Transcribe the records below exactly as written, from the opening line through the line that contains "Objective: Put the".

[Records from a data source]
<<<<

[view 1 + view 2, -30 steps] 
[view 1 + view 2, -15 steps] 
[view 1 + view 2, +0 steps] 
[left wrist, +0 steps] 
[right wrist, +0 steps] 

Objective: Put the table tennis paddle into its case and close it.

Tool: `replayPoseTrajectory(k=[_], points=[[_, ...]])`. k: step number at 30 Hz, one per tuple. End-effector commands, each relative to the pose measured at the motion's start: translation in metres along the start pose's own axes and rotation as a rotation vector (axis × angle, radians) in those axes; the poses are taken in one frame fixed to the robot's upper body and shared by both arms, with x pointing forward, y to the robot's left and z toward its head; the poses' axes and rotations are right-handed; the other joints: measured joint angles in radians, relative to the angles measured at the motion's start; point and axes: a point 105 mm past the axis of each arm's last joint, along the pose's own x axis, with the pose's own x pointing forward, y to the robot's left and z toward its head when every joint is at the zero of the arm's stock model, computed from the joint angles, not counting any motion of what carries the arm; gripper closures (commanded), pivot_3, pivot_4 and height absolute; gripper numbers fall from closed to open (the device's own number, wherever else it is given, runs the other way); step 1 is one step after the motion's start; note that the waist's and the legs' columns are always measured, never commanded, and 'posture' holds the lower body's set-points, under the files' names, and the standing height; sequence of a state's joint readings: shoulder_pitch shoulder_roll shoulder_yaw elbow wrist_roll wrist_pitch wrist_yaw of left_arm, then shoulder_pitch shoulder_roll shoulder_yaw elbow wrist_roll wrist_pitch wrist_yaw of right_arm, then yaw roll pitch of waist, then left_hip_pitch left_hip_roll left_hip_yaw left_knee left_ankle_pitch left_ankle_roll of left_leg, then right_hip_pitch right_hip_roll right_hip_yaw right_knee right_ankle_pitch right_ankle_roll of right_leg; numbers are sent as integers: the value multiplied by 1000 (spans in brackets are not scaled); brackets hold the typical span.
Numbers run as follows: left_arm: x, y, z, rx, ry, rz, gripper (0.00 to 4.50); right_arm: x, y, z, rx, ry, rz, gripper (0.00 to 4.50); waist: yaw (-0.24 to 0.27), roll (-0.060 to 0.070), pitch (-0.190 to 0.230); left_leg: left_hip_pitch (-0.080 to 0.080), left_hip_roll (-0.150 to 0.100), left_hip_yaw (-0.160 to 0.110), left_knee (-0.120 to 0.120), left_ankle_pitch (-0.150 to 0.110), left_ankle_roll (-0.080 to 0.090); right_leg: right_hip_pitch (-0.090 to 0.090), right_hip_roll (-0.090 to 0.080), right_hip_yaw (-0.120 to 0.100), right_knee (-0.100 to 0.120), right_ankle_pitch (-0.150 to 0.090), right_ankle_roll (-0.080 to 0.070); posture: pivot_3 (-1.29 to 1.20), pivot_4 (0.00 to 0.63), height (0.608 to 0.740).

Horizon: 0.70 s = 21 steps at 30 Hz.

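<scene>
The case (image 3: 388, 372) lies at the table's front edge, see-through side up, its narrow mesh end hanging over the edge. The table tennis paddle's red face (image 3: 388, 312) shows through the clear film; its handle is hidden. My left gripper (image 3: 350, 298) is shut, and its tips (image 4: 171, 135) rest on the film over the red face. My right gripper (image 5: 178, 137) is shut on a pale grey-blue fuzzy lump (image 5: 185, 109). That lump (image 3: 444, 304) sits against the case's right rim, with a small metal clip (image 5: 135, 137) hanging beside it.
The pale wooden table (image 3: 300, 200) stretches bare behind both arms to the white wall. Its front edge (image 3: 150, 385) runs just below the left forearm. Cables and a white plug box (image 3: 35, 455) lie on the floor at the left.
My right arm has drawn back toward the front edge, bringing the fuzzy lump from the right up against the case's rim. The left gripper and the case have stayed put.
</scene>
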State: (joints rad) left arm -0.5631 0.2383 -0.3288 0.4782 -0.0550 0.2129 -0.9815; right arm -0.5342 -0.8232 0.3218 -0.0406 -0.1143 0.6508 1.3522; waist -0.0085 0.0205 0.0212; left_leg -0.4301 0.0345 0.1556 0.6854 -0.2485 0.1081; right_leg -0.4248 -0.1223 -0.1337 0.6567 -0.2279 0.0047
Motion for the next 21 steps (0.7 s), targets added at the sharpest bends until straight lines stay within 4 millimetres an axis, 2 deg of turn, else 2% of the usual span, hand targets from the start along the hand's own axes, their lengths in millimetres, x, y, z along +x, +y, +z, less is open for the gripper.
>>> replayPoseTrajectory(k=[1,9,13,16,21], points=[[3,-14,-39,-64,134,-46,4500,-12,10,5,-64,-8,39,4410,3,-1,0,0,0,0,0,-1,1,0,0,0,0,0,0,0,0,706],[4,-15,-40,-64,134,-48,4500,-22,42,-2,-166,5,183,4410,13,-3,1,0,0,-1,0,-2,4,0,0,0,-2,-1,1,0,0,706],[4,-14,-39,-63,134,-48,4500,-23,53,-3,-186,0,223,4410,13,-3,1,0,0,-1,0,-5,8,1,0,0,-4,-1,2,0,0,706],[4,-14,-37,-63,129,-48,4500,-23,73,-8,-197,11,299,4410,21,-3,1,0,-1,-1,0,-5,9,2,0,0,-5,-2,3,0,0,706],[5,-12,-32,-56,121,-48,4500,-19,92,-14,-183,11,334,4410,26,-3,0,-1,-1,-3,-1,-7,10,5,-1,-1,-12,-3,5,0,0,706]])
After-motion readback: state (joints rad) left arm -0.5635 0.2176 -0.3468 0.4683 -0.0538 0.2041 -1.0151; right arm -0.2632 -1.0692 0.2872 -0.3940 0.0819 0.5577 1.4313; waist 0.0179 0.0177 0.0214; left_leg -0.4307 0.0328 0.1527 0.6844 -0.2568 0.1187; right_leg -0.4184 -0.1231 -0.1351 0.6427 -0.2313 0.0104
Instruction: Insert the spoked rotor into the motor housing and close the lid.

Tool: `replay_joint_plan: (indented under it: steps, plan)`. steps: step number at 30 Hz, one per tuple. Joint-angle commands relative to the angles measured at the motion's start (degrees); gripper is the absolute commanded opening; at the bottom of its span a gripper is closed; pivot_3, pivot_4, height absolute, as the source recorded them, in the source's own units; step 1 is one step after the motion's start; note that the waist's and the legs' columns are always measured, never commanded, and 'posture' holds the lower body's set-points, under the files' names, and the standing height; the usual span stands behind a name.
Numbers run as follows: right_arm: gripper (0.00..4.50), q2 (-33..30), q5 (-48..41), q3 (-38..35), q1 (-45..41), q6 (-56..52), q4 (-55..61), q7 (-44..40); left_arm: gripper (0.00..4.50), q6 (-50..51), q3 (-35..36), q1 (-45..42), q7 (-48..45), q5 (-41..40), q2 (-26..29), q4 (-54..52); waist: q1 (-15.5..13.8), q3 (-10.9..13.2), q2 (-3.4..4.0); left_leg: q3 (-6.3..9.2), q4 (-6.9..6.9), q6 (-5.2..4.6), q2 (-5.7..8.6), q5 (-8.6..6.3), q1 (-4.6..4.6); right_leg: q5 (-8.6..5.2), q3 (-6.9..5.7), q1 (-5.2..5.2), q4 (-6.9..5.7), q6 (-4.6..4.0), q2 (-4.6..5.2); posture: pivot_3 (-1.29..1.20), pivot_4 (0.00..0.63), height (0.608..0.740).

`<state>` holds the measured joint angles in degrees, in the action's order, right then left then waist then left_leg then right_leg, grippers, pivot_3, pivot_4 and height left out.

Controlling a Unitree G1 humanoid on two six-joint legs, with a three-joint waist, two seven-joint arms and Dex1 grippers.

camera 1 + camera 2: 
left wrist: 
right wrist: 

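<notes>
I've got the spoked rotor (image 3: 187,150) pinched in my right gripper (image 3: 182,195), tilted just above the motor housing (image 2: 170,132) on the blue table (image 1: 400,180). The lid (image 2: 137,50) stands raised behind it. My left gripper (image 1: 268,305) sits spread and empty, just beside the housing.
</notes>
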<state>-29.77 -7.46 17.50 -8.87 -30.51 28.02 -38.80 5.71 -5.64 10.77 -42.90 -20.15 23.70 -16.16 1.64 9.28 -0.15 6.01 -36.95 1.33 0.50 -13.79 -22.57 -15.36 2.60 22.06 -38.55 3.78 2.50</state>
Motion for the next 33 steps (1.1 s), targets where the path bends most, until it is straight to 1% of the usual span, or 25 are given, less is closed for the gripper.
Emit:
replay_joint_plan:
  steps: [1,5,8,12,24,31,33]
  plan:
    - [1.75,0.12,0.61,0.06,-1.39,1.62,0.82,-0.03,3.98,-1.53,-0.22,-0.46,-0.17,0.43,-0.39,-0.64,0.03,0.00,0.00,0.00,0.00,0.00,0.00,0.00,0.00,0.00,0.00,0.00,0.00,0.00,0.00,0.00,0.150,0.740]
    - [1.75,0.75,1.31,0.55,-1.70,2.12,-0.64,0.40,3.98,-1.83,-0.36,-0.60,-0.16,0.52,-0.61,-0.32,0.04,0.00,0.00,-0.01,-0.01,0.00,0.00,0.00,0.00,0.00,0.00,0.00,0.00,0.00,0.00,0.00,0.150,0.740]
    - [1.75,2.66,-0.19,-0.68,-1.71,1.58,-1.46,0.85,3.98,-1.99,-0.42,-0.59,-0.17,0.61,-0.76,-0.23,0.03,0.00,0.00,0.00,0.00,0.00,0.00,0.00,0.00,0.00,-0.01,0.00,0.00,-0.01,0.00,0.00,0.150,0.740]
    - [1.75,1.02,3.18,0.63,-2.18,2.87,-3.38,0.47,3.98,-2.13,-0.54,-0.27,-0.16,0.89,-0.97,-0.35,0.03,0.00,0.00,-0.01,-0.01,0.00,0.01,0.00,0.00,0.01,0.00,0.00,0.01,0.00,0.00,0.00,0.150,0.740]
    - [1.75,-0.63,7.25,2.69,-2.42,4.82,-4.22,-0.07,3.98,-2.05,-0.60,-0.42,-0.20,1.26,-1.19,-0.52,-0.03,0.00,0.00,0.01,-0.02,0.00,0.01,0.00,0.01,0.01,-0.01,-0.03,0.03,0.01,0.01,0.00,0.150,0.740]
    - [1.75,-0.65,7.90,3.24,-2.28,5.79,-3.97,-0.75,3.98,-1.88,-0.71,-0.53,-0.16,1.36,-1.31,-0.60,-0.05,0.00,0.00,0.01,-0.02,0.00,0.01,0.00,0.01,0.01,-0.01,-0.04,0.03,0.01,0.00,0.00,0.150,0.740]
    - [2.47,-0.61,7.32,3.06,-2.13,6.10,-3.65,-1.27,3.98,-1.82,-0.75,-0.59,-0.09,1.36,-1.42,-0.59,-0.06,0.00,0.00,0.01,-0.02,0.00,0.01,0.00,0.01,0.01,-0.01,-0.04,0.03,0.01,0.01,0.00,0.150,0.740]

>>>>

ANSWER TO THIS EXERCISE ->
[view 1 + view 2, -30 steps] 
[view 1 + view 2, -15 steps] 
[view 1 + view 2, +0 steps] 
[left wrist, +0 steps] 
[right wrist, +0 steps] 

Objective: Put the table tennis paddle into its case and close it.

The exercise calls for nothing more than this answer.